Palantir expects government revenue to increase through the rest of the year, driven by what executives painted as an increasingly violent and uncertain future where conflict is the norm, they said on a conference call with analysts Monday. Both Karp and Chief Financial Officer Dave Glazer warned of possible nuclear war.
“The threat of a nuclear event is so much higher than is being presented in the public,” Karp said. “It’s almost surreal to watch the coverage.”
Sales from US companies were a bright spot in the first quarter. They more than doubled from a year earlier. Globally, commercial sales grew 54% to $204.5 million, blasting past analysts’ estimates, data compiled by Bloomberg shows.
Palantir hired Oracle Corp.’s Philippe Mathieu last fall to lead commercial sales efforts across Europe, the Middle East and Africa with the goal of signing new customers and expanding on existing relationships with the likes of Airbus SE, Merck & Co. and Ferrari. A Palantir customer since 2016, the Italian luxury sports car manufacturer expanded its use of the software in February for its Formula1 racing efforts. Palantir is now featured on both the cars and some drivers’ racing suits. It also struck a long-term deal with Hyundai Heavy Industries.
Government customer growth slowed during the quarter, despite new and expanded deals with agencies spurred by continuing fallout from the pandemic and rising geopolitical tensions, particularly the Russia-Ukraine conflict.
Palantir doesn’t work with China or other countries that are not aligned with US national security interests, Karp vowed in a letter to shareholders preceding its 2020 public debut — a promise executives have often repeated since then.
In recent months, Palantir expanded deals with agencies including the US Centers for Disease Control and Prevention and the National Institutes of Health to aggregate health data including wastewater to track Covid-19 infections and deliver therapeutic drugs.

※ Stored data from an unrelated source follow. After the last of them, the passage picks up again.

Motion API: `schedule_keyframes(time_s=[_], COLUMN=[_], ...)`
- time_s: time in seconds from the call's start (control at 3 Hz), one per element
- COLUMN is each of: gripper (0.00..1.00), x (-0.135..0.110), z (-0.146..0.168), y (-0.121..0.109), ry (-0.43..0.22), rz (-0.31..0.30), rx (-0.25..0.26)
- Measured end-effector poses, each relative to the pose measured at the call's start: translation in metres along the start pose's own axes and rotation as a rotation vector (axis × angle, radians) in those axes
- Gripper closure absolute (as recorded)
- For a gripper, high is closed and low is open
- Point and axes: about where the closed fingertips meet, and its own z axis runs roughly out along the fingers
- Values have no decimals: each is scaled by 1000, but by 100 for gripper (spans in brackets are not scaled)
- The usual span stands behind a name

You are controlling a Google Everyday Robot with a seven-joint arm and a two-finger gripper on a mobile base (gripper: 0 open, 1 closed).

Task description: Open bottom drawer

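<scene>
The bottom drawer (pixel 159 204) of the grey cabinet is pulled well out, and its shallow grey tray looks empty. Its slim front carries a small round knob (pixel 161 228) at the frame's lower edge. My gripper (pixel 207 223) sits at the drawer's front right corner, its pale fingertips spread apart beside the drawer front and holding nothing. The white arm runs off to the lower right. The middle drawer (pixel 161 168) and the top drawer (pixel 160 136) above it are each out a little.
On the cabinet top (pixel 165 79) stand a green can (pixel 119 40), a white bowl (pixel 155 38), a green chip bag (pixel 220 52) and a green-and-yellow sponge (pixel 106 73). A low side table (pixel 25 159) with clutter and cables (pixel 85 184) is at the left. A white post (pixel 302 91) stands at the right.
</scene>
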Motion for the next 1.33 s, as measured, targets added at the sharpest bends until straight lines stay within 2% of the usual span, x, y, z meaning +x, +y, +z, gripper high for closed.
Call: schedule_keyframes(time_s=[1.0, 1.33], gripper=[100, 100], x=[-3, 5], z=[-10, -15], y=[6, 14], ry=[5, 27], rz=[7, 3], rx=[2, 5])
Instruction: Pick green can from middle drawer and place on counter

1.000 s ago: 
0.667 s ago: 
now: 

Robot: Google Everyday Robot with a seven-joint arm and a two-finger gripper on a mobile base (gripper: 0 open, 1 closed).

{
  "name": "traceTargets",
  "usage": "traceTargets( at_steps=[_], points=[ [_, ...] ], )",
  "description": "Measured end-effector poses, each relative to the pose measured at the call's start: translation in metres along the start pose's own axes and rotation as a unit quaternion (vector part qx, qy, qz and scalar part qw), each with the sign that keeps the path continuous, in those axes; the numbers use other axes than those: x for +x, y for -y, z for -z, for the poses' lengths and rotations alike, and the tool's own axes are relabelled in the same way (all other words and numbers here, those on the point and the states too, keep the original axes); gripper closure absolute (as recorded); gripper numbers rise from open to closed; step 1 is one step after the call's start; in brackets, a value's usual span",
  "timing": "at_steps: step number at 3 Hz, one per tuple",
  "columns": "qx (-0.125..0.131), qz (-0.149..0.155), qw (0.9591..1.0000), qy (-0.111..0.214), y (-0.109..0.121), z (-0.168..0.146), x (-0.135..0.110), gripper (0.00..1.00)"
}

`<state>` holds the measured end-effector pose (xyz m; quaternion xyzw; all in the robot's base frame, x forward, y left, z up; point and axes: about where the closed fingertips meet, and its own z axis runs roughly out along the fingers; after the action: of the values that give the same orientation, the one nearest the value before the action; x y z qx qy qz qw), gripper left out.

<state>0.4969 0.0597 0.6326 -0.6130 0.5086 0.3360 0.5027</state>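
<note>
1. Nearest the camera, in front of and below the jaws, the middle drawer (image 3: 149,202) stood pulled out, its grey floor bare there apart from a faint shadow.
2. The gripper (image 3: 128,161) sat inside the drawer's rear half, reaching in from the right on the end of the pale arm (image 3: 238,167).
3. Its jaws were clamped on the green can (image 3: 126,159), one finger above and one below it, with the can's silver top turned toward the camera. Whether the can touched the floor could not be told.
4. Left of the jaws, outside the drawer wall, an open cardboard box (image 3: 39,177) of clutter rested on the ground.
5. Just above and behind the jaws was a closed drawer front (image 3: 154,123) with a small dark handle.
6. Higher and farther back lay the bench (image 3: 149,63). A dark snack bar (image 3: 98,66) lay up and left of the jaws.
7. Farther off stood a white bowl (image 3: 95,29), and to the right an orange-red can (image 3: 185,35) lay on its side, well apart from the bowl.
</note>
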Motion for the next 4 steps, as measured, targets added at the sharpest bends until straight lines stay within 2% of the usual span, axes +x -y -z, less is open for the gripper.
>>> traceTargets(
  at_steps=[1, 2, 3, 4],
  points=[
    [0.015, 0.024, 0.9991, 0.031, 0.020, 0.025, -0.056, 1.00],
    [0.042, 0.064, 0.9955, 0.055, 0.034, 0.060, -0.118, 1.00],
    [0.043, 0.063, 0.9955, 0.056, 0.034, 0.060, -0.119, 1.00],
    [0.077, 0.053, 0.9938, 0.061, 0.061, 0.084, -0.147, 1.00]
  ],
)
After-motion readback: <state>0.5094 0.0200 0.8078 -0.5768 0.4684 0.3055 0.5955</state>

Palantir is also seeking to strengthen its defense, intelligence and national security efforts. It said in March that a half-dozen former government officials had joined a federal advisory board. Former Acting Deputy Secretary of Homeland Security Jeh Johnson, now a counselor to Palantir, will also attend the meetings.

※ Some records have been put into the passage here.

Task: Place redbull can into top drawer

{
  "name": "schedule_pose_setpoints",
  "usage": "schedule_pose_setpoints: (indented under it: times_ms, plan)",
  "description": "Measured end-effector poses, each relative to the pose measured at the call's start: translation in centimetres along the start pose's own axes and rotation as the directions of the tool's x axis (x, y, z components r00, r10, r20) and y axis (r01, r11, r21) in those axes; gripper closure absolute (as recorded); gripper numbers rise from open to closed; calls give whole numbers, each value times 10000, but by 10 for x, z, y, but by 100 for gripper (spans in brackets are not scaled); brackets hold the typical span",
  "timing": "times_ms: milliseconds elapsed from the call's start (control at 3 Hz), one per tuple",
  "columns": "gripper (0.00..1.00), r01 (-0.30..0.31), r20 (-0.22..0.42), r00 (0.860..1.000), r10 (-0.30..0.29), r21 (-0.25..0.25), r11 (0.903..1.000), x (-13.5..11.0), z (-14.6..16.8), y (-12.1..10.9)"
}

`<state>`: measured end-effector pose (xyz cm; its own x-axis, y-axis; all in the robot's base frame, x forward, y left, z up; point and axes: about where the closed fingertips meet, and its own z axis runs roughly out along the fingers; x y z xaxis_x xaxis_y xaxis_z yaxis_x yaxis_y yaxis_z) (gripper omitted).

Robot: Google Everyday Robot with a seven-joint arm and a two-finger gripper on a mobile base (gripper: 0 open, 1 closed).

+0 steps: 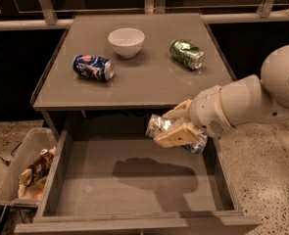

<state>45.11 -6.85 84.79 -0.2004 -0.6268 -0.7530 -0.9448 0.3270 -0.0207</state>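
Observation:
My gripper is shut on the redbull can, a slim silver can with blue patches. It holds the can on its side above the right rear part of the open top drawer, a wide shallow grey drawer with a flat bottom. The can's silver end points left and its blue end shows below the fingers. The arm's shadow falls on the drawer bottom.
On the cabinet top lie a dark blue can, a white bowl and a green can. A clear plastic bin with snack packets stands on the floor left of the drawer.

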Motion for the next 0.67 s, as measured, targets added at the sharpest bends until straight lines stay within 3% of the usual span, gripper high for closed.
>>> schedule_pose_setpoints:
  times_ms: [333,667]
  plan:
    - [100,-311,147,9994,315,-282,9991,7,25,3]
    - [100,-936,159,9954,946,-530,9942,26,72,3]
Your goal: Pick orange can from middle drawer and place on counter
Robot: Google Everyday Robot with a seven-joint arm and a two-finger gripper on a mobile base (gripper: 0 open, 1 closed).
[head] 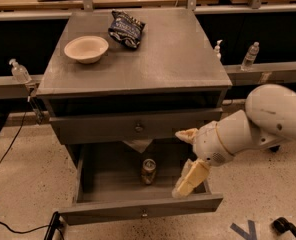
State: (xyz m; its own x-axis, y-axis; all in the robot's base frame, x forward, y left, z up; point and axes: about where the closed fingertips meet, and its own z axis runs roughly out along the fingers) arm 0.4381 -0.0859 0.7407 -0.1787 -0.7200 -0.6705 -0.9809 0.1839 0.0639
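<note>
Pale bowl near dark snack bag; clear bottles at either side.

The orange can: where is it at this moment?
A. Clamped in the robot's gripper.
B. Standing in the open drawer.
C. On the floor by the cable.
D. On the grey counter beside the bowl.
B: the orange can stands upright on the bottom of the pulled-out middle drawer, while the gripper hangs open to its right, not touching it.
</note>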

Glazer, the CFO, declined to forecast when Palantir would turn a net profit when asked by an analyst Monday. He said the company is making “significant progress” on its financial performance, referred to the operating margin and then abruptly shifted to geoplitics.
Adjusted earnings in the March quarter were 2 cents a share, falling short of the 3 cents analysts expected, according to estimates compiled by Bloomberg.